WHAT TO PRODUCE: Copy each line below as it stands, but skip any picture it contains.
++++++
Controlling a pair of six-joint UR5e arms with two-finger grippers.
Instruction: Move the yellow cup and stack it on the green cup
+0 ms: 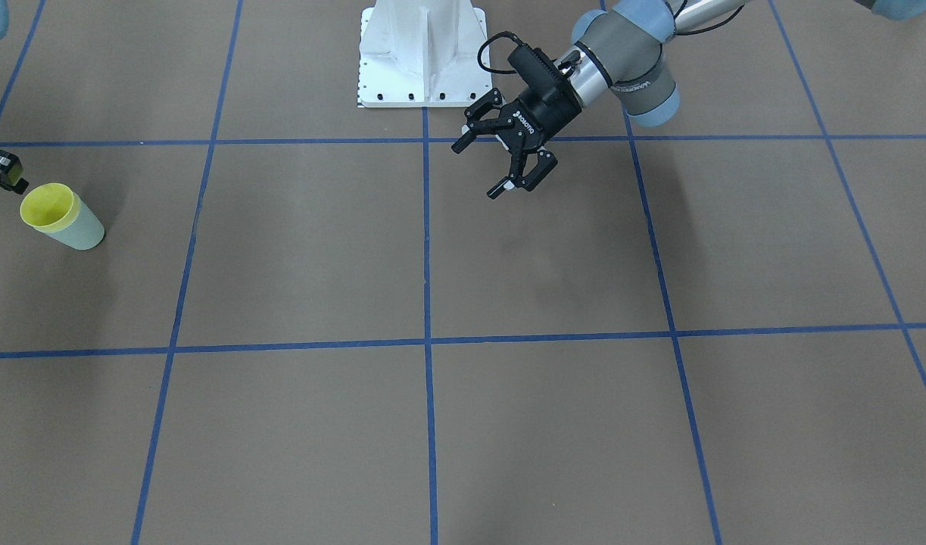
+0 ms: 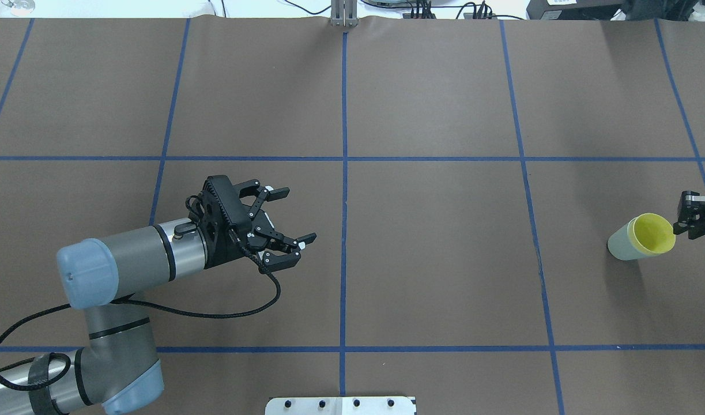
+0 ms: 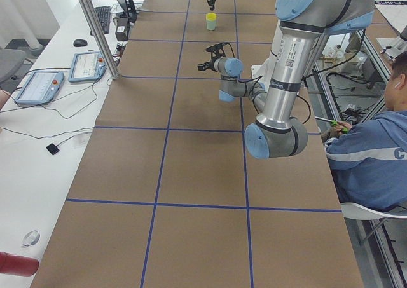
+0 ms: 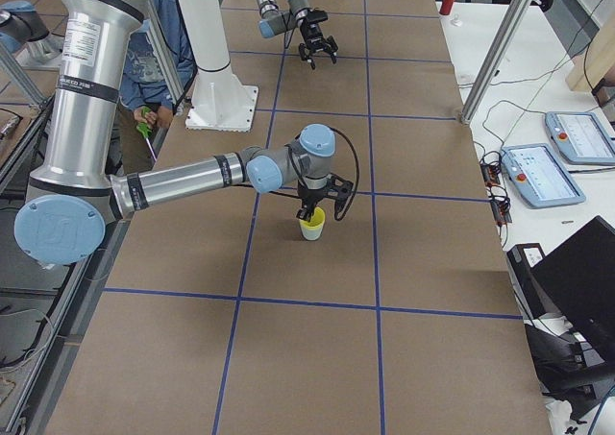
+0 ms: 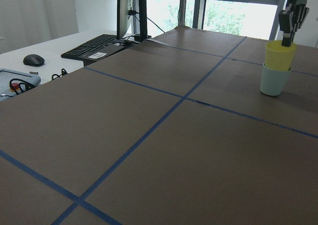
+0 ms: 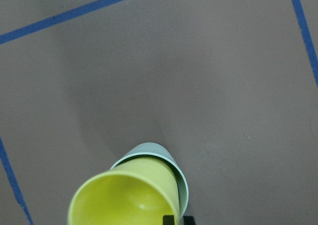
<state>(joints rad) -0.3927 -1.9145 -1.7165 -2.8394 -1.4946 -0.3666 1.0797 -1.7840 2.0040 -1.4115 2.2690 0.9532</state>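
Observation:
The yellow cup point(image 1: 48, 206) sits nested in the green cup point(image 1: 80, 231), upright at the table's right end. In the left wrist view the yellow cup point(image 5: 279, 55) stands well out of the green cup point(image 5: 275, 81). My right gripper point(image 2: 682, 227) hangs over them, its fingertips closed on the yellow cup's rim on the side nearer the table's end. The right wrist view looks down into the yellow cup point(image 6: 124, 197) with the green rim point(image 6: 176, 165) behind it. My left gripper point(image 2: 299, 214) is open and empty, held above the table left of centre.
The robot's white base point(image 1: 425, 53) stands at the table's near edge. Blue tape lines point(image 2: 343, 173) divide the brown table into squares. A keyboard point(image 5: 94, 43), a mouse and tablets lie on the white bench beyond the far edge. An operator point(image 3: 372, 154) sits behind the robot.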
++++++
RESPONSE BELOW:
Controlling a pair of six-joint UR5e arms with two-finger grippers.
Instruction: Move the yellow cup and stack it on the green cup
+0 ms: 
+0 ms: 
+0 ms: 
+0 ms: 
+0 ms: 
+0 ms: 
<state>(joints rad) -0.3927 -1.9145 -1.7165 -2.8394 -1.4946 -0.3666 1.0797 -1.7840 2.0040 -1.4115 2.2690 0.9532</state>
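Observation:
The yellow cup point(image 1: 48, 206) sits nested in the green cup point(image 1: 80, 231), upright at the table's right end. In the left wrist view the yellow cup point(image 5: 279, 55) stands well out of the green cup point(image 5: 275, 81). My right gripper point(image 2: 682, 227) hangs over them, its fingertips closed on the yellow cup's rim on the side nearer the table's end. The right wrist view looks down into the yellow cup point(image 6: 124, 197) with the green rim point(image 6: 176, 165) behind it. My left gripper point(image 2: 299, 214) is open and empty, held above the table left of centre.
The robot's white base point(image 1: 425, 53) stands at the table's near edge. Blue tape lines point(image 2: 343, 173) divide the brown table into squares. A keyboard point(image 5: 94, 43), a mouse and tablets lie on the white bench beyond the far edge. An operator point(image 3: 372, 154) sits behind the robot.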

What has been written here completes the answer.